AN OLD BAILEY judge and the Chief Constable of North Yorkshire expressed surprise yesterday that an Irish court had bailed Paul Magee, an IRA killer who went on the run and murdered a special constable in North Yorkshire last year.
On Monday, Magee, 45, from Belfast, was convicted of the murder of Constable Glenn Goodman, who was shot twice as he made a routine check on Magee and another man on the York to Leeds road in North Yorkshire. He was also convicted of the attempted murders of three other officers.
Sentencing him to life, with a recommendation that he serves a minimum of 30 years, Mr Justice Laws said: 'This crime plumbs the very depths of the abyss into which it is possible for the human spirit to sink.'
Magee was also given life for the attempted murders of PC Sandy Kelly, who survived four bullets, and PCs Mark Whitehouse and Susan Larkin, who both came under repeated gunfire when they chased the men. The judge recommended he serve at least 25 years in each case. He described the attack on PC Kelly as 'one of the worst examples of attempted murder it is possible to encounter'.

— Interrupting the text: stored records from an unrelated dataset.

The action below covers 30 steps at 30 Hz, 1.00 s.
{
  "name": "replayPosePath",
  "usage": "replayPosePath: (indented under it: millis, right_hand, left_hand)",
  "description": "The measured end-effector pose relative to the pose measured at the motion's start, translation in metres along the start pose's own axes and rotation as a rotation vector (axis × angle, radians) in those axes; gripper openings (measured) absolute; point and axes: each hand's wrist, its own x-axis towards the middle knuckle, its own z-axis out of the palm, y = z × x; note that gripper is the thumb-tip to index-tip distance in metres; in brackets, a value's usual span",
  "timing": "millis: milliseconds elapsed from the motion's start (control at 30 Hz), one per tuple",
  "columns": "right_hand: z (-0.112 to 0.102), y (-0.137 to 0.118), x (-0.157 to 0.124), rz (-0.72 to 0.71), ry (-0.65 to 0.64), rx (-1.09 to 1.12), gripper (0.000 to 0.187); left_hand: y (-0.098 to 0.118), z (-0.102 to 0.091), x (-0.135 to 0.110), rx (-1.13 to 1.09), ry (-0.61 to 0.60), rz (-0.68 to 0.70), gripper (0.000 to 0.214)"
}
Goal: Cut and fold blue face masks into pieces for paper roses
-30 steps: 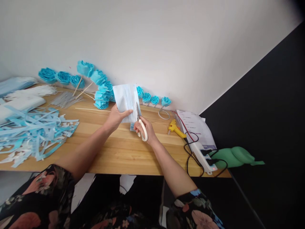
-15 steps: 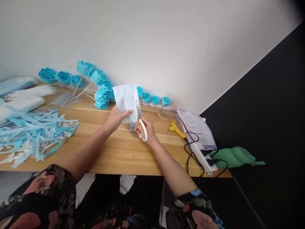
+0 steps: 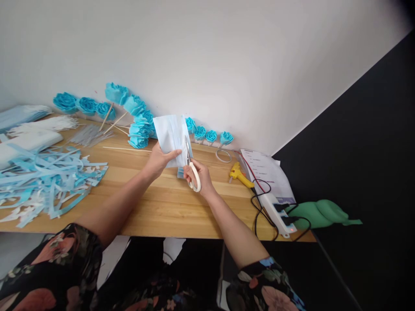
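My left hand [image 3: 160, 160] pinches a pale blue face mask [image 3: 168, 131] by its lower left part, thumb across the front. The mask is held up above the table. In my right hand [image 3: 201, 175] is a pair of scissors [image 3: 195, 176] with white handles, the blades pointing up along the mask's right side. A narrow strip at that side lies beyond the blades. Below the mask, a small folded blue piece [image 3: 180, 172] shows between my hands; part of it is hidden.
Blue fabric roses [image 3: 139, 129] stand along the wall. Cut blue and white strips [image 3: 48, 181] pile up at left, near stacked masks [image 3: 22, 115] and thin clear ties [image 3: 90, 134]. At right are a yellow glue gun [image 3: 240, 175], a wire ring [image 3: 223, 156], and a power strip [image 3: 275, 211] with cables.
Almost nothing differs. The scissors and both hands keep their place at the mask's right side, with only a very slight shift of the view.
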Motion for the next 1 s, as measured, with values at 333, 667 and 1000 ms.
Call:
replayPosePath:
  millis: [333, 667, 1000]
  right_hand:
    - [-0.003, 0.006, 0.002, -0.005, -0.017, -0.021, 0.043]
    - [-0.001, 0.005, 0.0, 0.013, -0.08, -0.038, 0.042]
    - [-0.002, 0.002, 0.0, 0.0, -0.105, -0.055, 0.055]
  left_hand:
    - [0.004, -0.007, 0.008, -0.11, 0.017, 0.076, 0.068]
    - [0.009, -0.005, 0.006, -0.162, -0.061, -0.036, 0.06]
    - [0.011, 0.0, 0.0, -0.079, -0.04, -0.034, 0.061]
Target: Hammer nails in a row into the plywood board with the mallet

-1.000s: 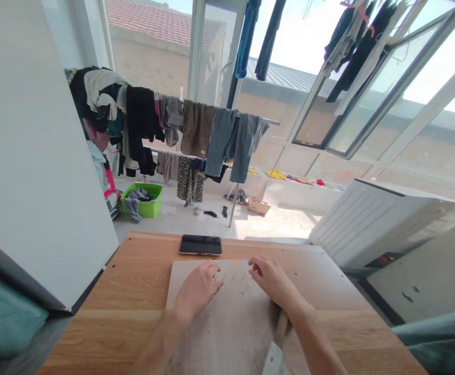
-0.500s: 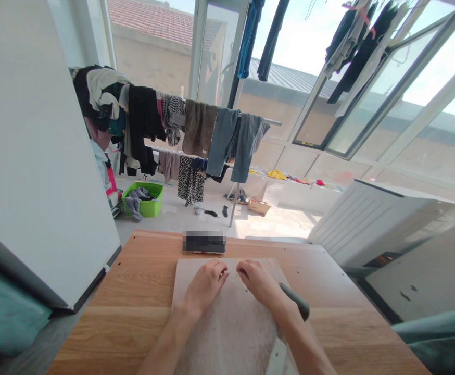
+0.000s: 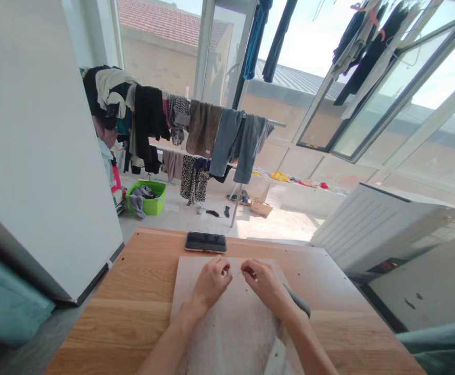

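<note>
My left hand (image 3: 212, 281) is over the far part of a pale wooden board (image 3: 227, 333), thumb and fingertips curled together in a pinch. My right hand (image 3: 262, 281) faces it across a small gap, its fingers pinched too. Something thin and tiny seems to show by the right fingertips, too small to name. Whatever the left fingers hold, if anything, is hidden. Under my right forearm lies what looks like a knife: its dark grey-green handle (image 3: 300, 303) sticks out on the right, and a whitish blade (image 3: 276, 358) shows nearer me. A few dark specks dot the board.
The board rests on a wooden table (image 3: 126, 307), with a phone (image 3: 205, 242) beyond it. Past the table stand a rack of hanging clothes (image 3: 204, 130) and a green basin (image 3: 155, 205) with laundry. A white cabinet (image 3: 55, 156) is left; a white ribbed unit (image 3: 360, 224) is right.
Both hands remain over the board's far part; their pinched fingertips have drawn slightly apart. The whole view has shifted a little to the right. The knife stays under the right forearm.
</note>
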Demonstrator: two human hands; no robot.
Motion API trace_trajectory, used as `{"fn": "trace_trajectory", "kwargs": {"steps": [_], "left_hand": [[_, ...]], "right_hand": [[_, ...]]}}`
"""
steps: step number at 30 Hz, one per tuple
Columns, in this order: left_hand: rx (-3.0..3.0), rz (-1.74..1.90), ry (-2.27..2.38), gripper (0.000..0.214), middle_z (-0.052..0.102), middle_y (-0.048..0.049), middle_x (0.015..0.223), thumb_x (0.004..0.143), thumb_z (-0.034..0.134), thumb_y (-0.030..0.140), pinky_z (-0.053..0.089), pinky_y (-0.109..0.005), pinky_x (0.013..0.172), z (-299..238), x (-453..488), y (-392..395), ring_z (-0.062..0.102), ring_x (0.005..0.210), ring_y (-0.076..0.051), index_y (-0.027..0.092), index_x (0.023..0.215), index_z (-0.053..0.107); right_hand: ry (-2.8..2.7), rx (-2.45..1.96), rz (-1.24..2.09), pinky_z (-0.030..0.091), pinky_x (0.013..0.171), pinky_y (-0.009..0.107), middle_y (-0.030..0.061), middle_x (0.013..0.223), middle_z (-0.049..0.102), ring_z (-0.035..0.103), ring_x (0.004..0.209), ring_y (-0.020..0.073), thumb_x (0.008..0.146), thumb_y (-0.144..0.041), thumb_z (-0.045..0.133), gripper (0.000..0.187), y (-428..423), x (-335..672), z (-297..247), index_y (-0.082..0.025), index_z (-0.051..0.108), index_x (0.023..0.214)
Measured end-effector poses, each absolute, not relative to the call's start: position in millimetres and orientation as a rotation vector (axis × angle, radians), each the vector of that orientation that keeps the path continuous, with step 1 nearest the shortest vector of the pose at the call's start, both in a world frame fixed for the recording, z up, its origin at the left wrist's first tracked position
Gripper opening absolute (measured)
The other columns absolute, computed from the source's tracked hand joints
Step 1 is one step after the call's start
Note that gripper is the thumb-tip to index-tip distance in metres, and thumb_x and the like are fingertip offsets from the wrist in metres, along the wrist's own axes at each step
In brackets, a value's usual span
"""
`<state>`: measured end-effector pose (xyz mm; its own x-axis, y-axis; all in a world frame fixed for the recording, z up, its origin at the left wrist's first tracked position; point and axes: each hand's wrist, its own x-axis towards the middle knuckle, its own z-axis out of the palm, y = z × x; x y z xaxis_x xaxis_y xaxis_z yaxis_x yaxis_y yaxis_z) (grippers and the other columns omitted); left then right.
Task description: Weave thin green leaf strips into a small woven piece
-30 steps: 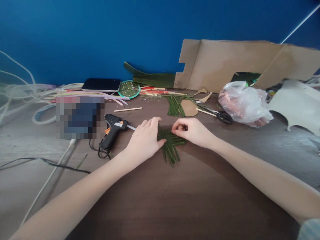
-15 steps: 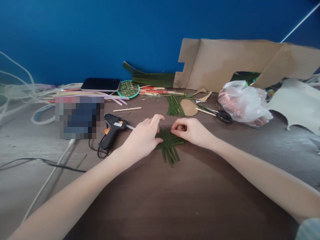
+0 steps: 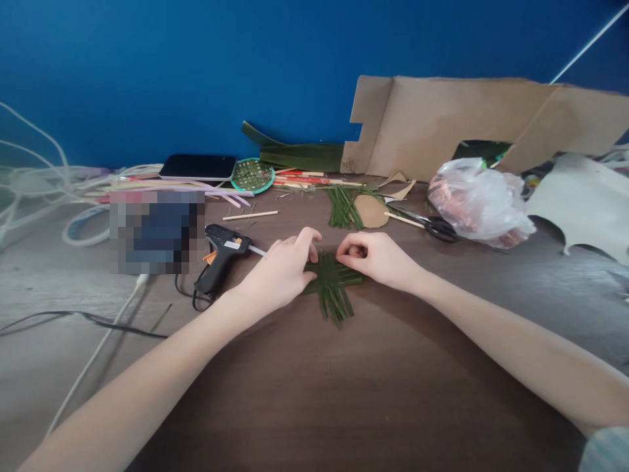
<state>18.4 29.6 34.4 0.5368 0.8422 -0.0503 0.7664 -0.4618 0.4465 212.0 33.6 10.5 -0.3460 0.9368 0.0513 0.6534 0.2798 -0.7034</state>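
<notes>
A small woven mat of green leaf strips [image 3: 334, 282] lies flat on the table in front of me, its loose ends sticking out in a cross shape. My left hand [image 3: 287, 265] is at the mat's left side, thumb and bent fingers apart, the thumb tip touching or just over the strips. At the upper right edge of the mat, my right hand [image 3: 376, 259] is closed in a pinch. Whatever lies between its fingertips is hidden. Beyond the hands are a bundle of cut leaf strips [image 3: 344, 208] and a round cardboard disc [image 3: 372, 212].
A black glue gun [image 3: 221, 259] with its cord lies left of my left hand. Scissors [image 3: 439, 228], a plastic bag [image 3: 479, 203] and folded cardboard [image 3: 442, 124] stand to the right. At the back are a phone [image 3: 198, 166], a green-rimmed round piece [image 3: 252, 176] and long leaves [image 3: 299, 156].
My left hand has shifted very slightly, its fingers curling a little more at the mat's left edge. The right hand stays in the same pinch.
</notes>
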Motion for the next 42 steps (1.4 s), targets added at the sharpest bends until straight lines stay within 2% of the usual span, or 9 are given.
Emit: {"fn": "trace_trajectory", "kwargs": {"steps": [4, 9, 12, 26, 30, 34, 38, 42], "left_hand": [[2.372, 0.226, 1.318, 0.045, 0.063, -0.0027, 0.092, 0.070, 0.061, 0.008, 0.044, -0.035, 0.079, 35, 19, 30, 0.059, 0.092, -0.022, 0.019, 0.107, 0.039], [2.414, 0.212, 1.299, 0.025, 0.062, -0.0016, 0.088, 0.071, 0.059, 0.009, 0.043, -0.034, 0.076, 39, 17, 31, 0.058, 0.086, -0.021, 0.019, 0.089, 0.045], [2.469, 0.194, 1.271, 0.018, 0.061, -0.0013, 0.086, 0.072, 0.057, 0.010, 0.042, -0.034, 0.076, 40, 16, 32, 0.057, 0.084, -0.020, 0.019, 0.084, 0.046], [2.506, 0.160, 1.298, 0.014, 0.058, -0.0015, 0.083, 0.074, 0.058, 0.015, 0.038, -0.034, 0.077, 37, 15, 33, 0.056, 0.083, -0.020, 0.019, 0.082, 0.047], [2.469, 0.216, 1.275, 0.012, 0.059, -0.0004, 0.082, 0.076, 0.059, 0.023, 0.037, -0.033, 0.077, 38, 15, 34, 0.056, 0.081, -0.020, 0.018, 0.080, 0.049], [2.499, 0.239, 1.264, 0.014, 0.061, -0.0010, 0.080, 0.081, 0.056, 0.032, 0.037, -0.033, 0.075, 37, 16, 34, 0.056, 0.080, -0.020, 0.018, 0.081, 0.052], [2.599, 0.235, 1.253, 0.015, 0.061, -0.0026, 0.076, 0.087, 0.045, 0.027, 0.038, -0.032, 0.073, 34, 17, 33, 0.055, 0.076, -0.019, 0.017, 0.081, 0.055], [2.596, 0.232, 1.311, 0.019, 0.059, -0.0037, 0.071, 0.085, 0.042, 0.022, 0.039, -0.032, 0.070, 36, 19, 32, 0.054, 0.071, -0.018, 0.016, 0.078, 0.059]], "right_hand": [[-2.043, -1.389, 0.858, 0.033, 0.054, 0.023, -0.0048, 0.054, 0.047, 0.041, 0.052, 0.0079, 0.075, -0.021, 0.059, 0.008, 33, 212, 7, -0.016, 0.062, 0.071], [-1.935, -1.335, 0.849, 0.035, 0.055, 0.024, -0.0009, 0.066, 0.059, 0.046, 0.057, 0.0093, 0.075, -0.025, 0.060, 0.010, 31, 212, 10, -0.017, 0.064, 0.075], [-1.924, -1.299, 0.815, 0.037, 0.057, 0.025, 0.0004, 0.071, 0.061, 0.049, 0.061, 0.0106, 0.075, -0.026, 0.060, 0.010, 31, 212, 13, -0.018, 0.065, 0.074], [-1.929, -1.300, 0.793, 0.039, 0.062, 0.027, 0.0007, 0.073, 0.062, 0.052, 0.065, 0.0120, 0.077, -0.027, 0.061, 0.010, 29, 212, 12, -0.018, 0.066, 0.076], [-1.973, -1.193, 0.739, 0.043, 0.073, 0.030, 0.0016, 0.080, 0.066, 0.056, 0.078, 0.0154, 0.078, -0.024, 0.061, 0.007, 26, 210, 17, -0.020, 0.066, 0.080], [-2.038, -1.060, 0.646, 0.043, 0.082, 0.034, 0.0023, 0.085, 0.069, 0.057, 0.088, 0.0176, 0.083, -0.023, 0.055, 0.013, 24, 204, 19, -0.022, 0.068, 0.085], [-2.089, -1.007, 0.596, 0.043, 0.084, 0.036, 0.0014, 0.086, 0.070, 0.056, 0.089, 0.0185, 0.086, -0.025, 0.053, 0.016, 24, 200, 19, -0.025, 0.069, 0.087], [-2.088, -0.983, 0.607, 0.042, 0.085, 0.035, 0.0013, 0.090, 0.070, 0.056, 0.090, 0.0179, 0.086, -0.024, 0.051, 0.018, 23, 198, 20, -0.024, 0.069, 0.091]]}}
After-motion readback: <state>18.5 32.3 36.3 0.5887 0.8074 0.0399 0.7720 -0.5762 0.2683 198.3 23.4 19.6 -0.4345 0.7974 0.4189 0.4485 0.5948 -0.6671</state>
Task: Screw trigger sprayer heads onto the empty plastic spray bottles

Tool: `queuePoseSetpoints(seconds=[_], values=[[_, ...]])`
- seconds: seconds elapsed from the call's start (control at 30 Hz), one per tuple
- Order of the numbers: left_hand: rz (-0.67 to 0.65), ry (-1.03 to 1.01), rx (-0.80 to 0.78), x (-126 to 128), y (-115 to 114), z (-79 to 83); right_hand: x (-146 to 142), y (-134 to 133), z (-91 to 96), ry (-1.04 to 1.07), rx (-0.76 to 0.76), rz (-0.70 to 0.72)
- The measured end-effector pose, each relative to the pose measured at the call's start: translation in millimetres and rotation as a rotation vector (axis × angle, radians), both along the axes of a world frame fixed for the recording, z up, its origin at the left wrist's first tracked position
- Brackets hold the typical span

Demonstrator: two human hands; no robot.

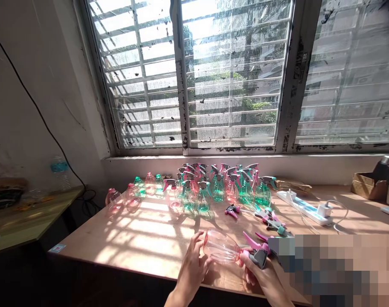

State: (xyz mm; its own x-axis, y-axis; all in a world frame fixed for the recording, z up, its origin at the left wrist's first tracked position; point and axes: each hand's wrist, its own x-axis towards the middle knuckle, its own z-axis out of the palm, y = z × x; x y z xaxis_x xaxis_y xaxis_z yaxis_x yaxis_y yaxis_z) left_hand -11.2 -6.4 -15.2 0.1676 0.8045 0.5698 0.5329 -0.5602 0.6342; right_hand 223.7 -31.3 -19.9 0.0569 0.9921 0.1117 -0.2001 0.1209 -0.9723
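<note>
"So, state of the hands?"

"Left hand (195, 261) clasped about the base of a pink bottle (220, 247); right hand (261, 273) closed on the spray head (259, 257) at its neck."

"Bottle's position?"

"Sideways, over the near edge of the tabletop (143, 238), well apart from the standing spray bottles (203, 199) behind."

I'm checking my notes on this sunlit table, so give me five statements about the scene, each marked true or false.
1. The left hand touches the base end of the held pink bottle. True.
2. The right hand lies flat on the table. False: it holds a spray head at that bottle's neck.
3. The power strip lies left of the standing bottles. False: it lies to their right.
4. The leftmost pink bottle has no spray head. True.
5. The window has bars. True.
</note>
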Motion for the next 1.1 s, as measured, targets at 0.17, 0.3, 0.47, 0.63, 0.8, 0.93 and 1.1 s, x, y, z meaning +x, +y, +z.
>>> queuePoseSetpoints(seconds=[0.17, 0.3, 0.47, 0.63, 0.8, 0.93, 1.1], values=[[-0.061, 0.000, -0.043, -2.9, -3.4, 4.5, -0.2, 1.2, -4.6, 0.008, -0.026, -0.002], [-0.083, -0.005, -0.065, -4.5, -2.9, 5.0, -0.4, 0.5, -4.1, 0.002, -0.044, -0.032], [-0.091, -0.014, -0.080, -1.5, 0.6, 1.7, 1.1, 0.6, -0.4, 0.000, -0.007, -0.022], [-0.083, -0.035, -0.096, 0.1, -1.1, 2.4, 1.9, 1.9, -1.9, 0.022, -0.024, 0.008], [-0.124, -0.047, -0.117, -4.5, -5.2, 8.1, 2.8, 2.8, -3.4, 0.025, -0.079, 0.069], [-0.140, -0.048, -0.114, -6.2, -4.7, 10.5, 4.0, 2.8, -5.2, 0.015, -0.078, 0.040], [-0.167, -0.052, -0.099, -2.4, -3.6, 7.5, 8.7, 3.5, -7.2, -0.051, -0.043, -0.003]])
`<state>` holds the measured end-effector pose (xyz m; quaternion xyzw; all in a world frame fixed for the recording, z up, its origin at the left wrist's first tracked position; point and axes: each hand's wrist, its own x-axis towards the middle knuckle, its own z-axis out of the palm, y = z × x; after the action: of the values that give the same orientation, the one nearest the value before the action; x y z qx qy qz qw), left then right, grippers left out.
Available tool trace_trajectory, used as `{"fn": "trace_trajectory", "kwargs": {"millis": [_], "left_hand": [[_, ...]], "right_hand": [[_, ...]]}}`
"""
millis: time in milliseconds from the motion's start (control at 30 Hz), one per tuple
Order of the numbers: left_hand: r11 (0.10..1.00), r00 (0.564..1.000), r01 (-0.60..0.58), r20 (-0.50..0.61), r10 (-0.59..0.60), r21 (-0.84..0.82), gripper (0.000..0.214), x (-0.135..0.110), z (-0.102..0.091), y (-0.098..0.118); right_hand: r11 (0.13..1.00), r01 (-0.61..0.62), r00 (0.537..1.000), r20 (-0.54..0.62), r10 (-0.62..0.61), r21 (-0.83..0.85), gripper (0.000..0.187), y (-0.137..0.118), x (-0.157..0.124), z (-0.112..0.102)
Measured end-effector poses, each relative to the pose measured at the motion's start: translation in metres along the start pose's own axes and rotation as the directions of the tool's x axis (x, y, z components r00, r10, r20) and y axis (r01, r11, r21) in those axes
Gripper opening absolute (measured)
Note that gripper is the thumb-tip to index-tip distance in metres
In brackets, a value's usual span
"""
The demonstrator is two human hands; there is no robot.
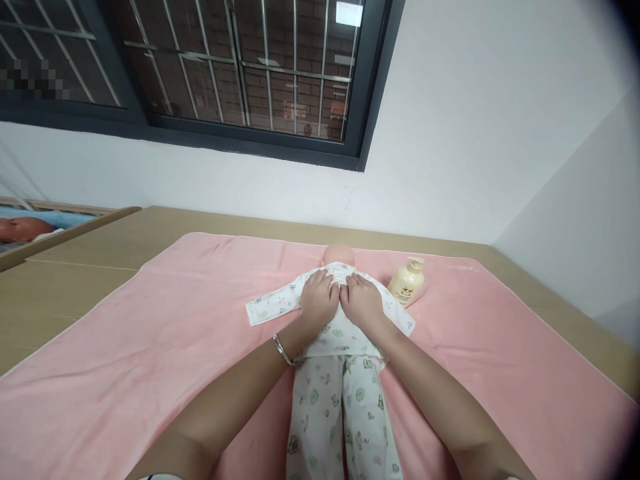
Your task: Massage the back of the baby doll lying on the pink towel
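Observation:
A baby doll (339, 255) lies on its back on a pink blanket (215, 293), its bald head pointing to the wall. It wears a white patterned baby shirt (345, 340) and matching trousers (320, 413). On the chest, just below the collar, my left hand (319, 299) and my right hand (363, 300) are side by side. Both have bent fingers closed on the shirt front, thumbs almost meeting in the middle. What lies under the fingertips is hidden. One sleeve stretches out to the left; the other is partly covered by my right arm.
A cream pump bottle (407, 283) leans beside the doll's right-hand sleeve. The blanket covers a wooden tabletop (165, 220) against a white wall (430, 133) with a barred window (250, 67). At far left, part of another doll (23, 229) shows beyond a wooden edge.

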<state>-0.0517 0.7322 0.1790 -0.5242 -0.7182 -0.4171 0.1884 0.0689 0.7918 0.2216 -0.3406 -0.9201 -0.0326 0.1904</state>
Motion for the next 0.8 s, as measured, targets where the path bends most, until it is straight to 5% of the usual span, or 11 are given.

During the two-week trial there had been no mention of the IRA. Police have been unable to establish what Magee and the other man, Michael O'Brien, were planning in the area.
Magee had been granted bail by the Irish courts in February 1991; he disappeared in autumn 1991, when his challenge over moves to extradite him to Ulster to serve a 25-year sentence for the 1981 murder of an SAS officer looked set to fail. After being told that Magee had been granted bail on his own surety of IR pounds 100, Mr Justice Laws asked by which court and was told the Irish Supreme Court.
Speaking at a press conference afterwards, David Burke, the Chief Constable of North Yorkshire, said he regretted that the Irish courts had freed Magee. 'I don't know the evidence on which the court made the judgment. It may be, had they taken a different view, things would have turned out differently. I would not have thought he would have been freed on bail by an English court.'
When Magee left the dock, he raised his arms and made a V for victory sign; Margaret Goodman, the mother of the police officer, shouted from the gallery: 'Murderers, you killed my son.'
O'Brien, 32, was jailed for 18 years for the attempted murders of PC Whitehouse and PC Larkin; on Monday, he was cleared of murder and the attempted murder of PC Kelly. Magee was jailed for 15 years for possessing firearms with intent to endanger life and O'Brien for 10 years for the same offence.
O'Brien, who admitted being the driver but denied firing any shots, was sentenced after the judge heard Michael Mansfield QC, his counsel, tell the court that his client was 'appalled' by what had happened.